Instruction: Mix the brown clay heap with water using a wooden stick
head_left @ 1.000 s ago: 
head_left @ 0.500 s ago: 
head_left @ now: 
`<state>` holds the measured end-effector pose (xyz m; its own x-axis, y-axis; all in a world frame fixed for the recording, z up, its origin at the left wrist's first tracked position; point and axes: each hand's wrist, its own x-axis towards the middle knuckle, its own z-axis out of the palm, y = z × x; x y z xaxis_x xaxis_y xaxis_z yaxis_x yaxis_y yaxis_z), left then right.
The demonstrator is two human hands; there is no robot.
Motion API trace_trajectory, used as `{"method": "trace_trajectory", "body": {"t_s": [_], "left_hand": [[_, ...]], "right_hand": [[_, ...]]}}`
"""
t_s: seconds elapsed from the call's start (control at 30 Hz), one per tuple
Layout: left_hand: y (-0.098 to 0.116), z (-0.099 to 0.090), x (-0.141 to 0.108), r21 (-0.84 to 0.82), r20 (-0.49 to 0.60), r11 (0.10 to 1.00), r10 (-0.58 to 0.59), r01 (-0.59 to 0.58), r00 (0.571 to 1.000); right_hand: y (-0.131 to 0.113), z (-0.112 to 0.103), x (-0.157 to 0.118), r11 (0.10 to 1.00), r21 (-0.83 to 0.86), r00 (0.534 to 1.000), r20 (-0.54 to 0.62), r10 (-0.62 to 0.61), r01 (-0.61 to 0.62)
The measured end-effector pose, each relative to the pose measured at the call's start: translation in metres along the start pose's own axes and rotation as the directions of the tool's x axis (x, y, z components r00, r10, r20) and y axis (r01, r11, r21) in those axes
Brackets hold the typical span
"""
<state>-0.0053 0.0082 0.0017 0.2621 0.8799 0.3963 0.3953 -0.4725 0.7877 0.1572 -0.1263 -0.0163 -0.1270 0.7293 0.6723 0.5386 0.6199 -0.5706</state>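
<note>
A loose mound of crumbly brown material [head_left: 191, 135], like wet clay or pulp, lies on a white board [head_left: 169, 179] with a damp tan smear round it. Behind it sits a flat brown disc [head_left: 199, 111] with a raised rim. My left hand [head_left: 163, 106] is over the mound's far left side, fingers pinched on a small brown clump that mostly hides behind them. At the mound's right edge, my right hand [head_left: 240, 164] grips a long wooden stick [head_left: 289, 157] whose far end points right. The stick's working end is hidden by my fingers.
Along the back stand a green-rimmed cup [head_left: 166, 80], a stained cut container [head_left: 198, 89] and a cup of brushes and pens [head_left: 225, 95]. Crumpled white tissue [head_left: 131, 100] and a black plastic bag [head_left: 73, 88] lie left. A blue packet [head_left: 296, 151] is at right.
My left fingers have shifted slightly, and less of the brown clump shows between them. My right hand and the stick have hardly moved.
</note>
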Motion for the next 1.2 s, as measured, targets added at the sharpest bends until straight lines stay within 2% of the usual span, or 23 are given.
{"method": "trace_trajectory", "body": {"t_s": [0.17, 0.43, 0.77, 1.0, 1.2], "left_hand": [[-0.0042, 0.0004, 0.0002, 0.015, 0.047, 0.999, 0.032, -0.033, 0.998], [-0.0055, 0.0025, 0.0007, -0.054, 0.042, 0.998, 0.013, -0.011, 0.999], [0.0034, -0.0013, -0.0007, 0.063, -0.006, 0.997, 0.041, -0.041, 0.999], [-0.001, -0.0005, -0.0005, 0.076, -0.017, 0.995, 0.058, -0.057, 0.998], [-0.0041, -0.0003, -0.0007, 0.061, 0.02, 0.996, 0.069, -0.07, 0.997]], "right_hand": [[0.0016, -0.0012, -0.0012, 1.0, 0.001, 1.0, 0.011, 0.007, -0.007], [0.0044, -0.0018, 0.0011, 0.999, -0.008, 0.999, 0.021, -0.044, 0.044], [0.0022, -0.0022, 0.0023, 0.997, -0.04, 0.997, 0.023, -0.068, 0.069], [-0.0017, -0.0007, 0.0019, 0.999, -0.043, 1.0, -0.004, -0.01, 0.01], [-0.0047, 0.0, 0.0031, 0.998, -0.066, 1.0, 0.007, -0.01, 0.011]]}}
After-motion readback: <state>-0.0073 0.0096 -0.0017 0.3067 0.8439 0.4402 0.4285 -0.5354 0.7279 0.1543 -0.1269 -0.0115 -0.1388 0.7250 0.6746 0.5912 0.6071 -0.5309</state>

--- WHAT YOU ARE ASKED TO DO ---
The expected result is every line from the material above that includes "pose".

--- ANSWER SPACE ---
`<state>` holds the measured end-effector pose (xyz m; its own x-axis, y-axis; all in a world frame fixed for the recording, z up, its origin at the left wrist's first tracked position; point and axes: each hand's wrist, its own x-axis towards the middle knuckle, its own z-axis out of the palm, y = z × x; x y z xaxis_x xaxis_y xaxis_z yaxis_x yaxis_y yaxis_z), left then right.
The measured end-effector pose, each relative to the pose measured at the call's start: translation in metres along the start pose's own axes and rotation as the directions of the tool's x axis (x, y, z components r00, r10, r20) and y axis (r01, r11, r21) in those axes

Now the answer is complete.